▸ **WHAT NEEDS TO BE DONE**:
Go through the lines below and repeat each one exactly, skipping pictures.
= = = = =
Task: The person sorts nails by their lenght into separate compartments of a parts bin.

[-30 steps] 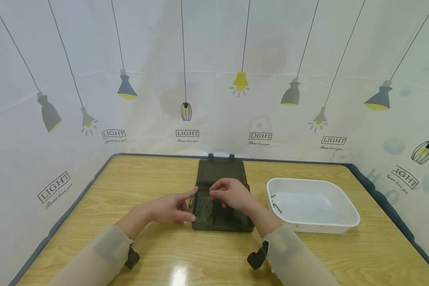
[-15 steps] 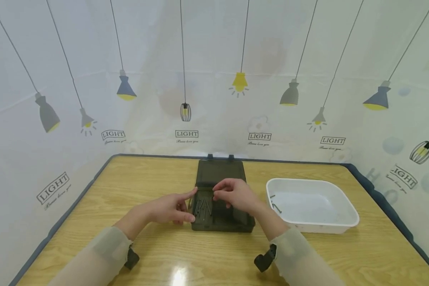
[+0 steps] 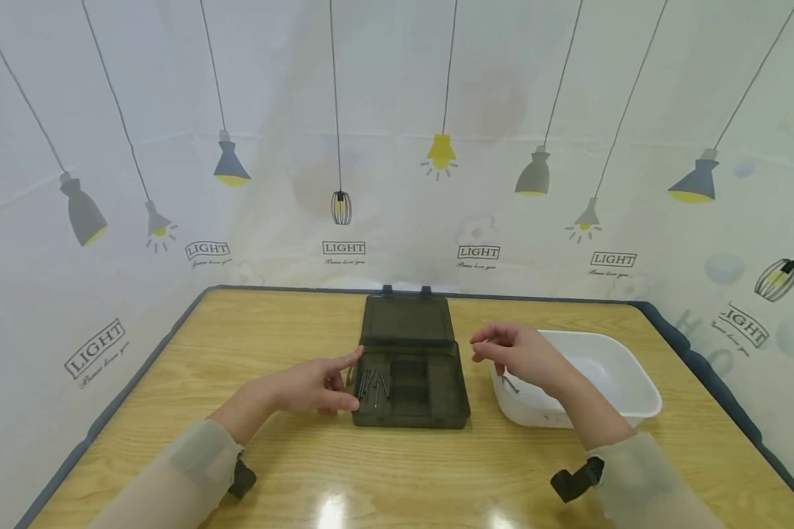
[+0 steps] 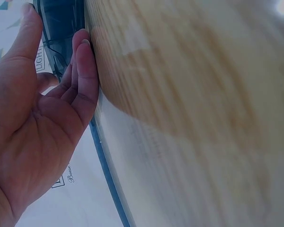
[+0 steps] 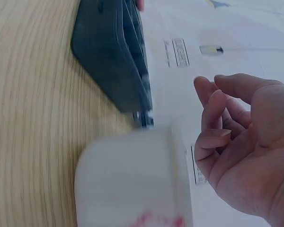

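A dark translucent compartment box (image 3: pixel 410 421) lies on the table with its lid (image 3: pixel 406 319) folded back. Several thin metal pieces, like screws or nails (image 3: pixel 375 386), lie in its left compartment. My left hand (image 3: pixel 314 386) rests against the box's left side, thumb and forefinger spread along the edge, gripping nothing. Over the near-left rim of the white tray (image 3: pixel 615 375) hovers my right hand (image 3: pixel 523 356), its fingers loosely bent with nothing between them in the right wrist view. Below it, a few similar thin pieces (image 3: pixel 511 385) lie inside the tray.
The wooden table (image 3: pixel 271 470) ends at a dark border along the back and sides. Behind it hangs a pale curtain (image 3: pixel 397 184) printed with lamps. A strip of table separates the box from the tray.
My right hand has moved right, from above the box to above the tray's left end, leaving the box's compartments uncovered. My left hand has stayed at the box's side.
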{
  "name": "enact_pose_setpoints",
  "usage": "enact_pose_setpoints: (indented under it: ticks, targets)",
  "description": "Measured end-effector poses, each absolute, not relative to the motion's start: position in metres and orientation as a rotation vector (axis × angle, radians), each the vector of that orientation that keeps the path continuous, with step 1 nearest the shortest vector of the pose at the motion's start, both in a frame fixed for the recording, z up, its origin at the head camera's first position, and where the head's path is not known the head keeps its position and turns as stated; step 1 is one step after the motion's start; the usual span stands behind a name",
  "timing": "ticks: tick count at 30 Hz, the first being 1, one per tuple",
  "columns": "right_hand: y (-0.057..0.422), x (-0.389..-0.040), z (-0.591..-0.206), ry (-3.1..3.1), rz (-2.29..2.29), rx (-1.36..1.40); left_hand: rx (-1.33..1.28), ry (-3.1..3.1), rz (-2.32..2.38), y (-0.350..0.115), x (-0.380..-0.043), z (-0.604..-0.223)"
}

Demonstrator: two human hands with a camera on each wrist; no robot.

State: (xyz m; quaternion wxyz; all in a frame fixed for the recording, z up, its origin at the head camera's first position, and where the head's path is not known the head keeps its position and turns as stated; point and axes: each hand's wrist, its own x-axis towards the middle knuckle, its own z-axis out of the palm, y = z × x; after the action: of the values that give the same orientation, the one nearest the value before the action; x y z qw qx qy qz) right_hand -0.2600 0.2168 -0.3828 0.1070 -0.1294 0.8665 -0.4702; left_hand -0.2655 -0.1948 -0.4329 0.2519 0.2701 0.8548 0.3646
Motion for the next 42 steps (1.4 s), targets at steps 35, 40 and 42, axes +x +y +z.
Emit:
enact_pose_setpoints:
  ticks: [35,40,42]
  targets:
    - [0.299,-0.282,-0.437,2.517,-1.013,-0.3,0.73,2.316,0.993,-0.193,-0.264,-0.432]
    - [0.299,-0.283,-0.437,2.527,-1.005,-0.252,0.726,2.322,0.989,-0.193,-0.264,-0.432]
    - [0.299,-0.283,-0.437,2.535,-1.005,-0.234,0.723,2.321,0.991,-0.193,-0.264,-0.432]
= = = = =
▸ **WRITTEN RESPONSE**:
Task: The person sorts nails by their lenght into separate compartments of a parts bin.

[-30 steps] 
[-15 steps] 
[+0 steps] 
[+0 steps] 
[+0 steps] 

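A dark translucent compartment box (image 3: pixel 410 421) lies on the table with its lid (image 3: pixel 406 319) folded back. Several thin metal pieces, like screws or nails (image 3: pixel 375 386), lie in its left compartment. My left hand (image 3: pixel 314 386) rests against the box's left side, thumb and forefinger spread along the edge, gripping nothing. Over the near-left rim of the white tray (image 3: pixel 615 375) hovers my right hand (image 3: pixel 523 356), its fingers loosely bent with nothing between them in the right wrist view. Below it, a few similar thin pieces (image 3: pixel 511 385) lie inside the tray.
The wooden table (image 3: pixel 271 470) ends at a dark border along the back and sides. Behind it hangs a pale curtain (image 3: pixel 397 184) printed with lamps. A strip of table separates the box from the tray.
My right hand has moved right, from above the box to above the tray's left end, leaving the box's compartments uncovered. My left hand has stayed at the box's side.
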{
  "name": "enact_pose_setpoints",
  "usage": "enact_pose_setpoints: (indented under it: ticks, targets)",
  "description": "Measured end-effector poses, each absolute, not relative to the motion's start: position in metres and orientation as a rotation vector (axis × angle, radians), each the vector of that orientation that keeps the path continuous, with step 1 nearest the shortest vector of the pose at the motion's start, both in a frame fixed for the recording, z up, its origin at the head camera's first position, and where the head's path is not known the head keeps its position and turns as stated; step 1 is one step after the motion's start; the usual span stands behind a name",
  "timing": "ticks: tick count at 30 Hz, the first being 1, one per tuple",
  "columns": "right_hand: y (-0.057..0.422), x (-0.389..-0.040), z (-0.591..-0.206), ry (-3.1..3.1), rz (-2.29..2.29), rx (-1.36..1.40); left_hand: rx (-1.33..1.28), ry (-3.1..3.1), rz (-2.32..2.38), y (-0.350..0.115), x (-0.380..-0.043), z (-0.604..-0.223)"
}

Demonstrator: two human hands with a camera on each wrist; no robot.

State: (xyz m; quaternion wxyz; all in a frame fixed for the recording, z up, its origin at the head camera's first position, and where the head's path is not known the head keeps its position and turns as stated; point and axes: each hand's wrist, its own x-axis towards the middle knuckle, its own z-axis out of the palm, y = z × x; after the action: of the values that give the same orientation, the one nearest the value before the action; x y z qw qx qy qz) right_hand -0.2600 0.2168 -0.3828 0.1070 -0.1294 0.8665 -0.4702; left_hand -0.2655 -0.1948 -0.4329 0.2519 0.2701 0.8548 0.3646
Motion for the next 42 steps (1.4 s), targets at steps 35, 40 and 42, axes +x +y +z.
Emit:
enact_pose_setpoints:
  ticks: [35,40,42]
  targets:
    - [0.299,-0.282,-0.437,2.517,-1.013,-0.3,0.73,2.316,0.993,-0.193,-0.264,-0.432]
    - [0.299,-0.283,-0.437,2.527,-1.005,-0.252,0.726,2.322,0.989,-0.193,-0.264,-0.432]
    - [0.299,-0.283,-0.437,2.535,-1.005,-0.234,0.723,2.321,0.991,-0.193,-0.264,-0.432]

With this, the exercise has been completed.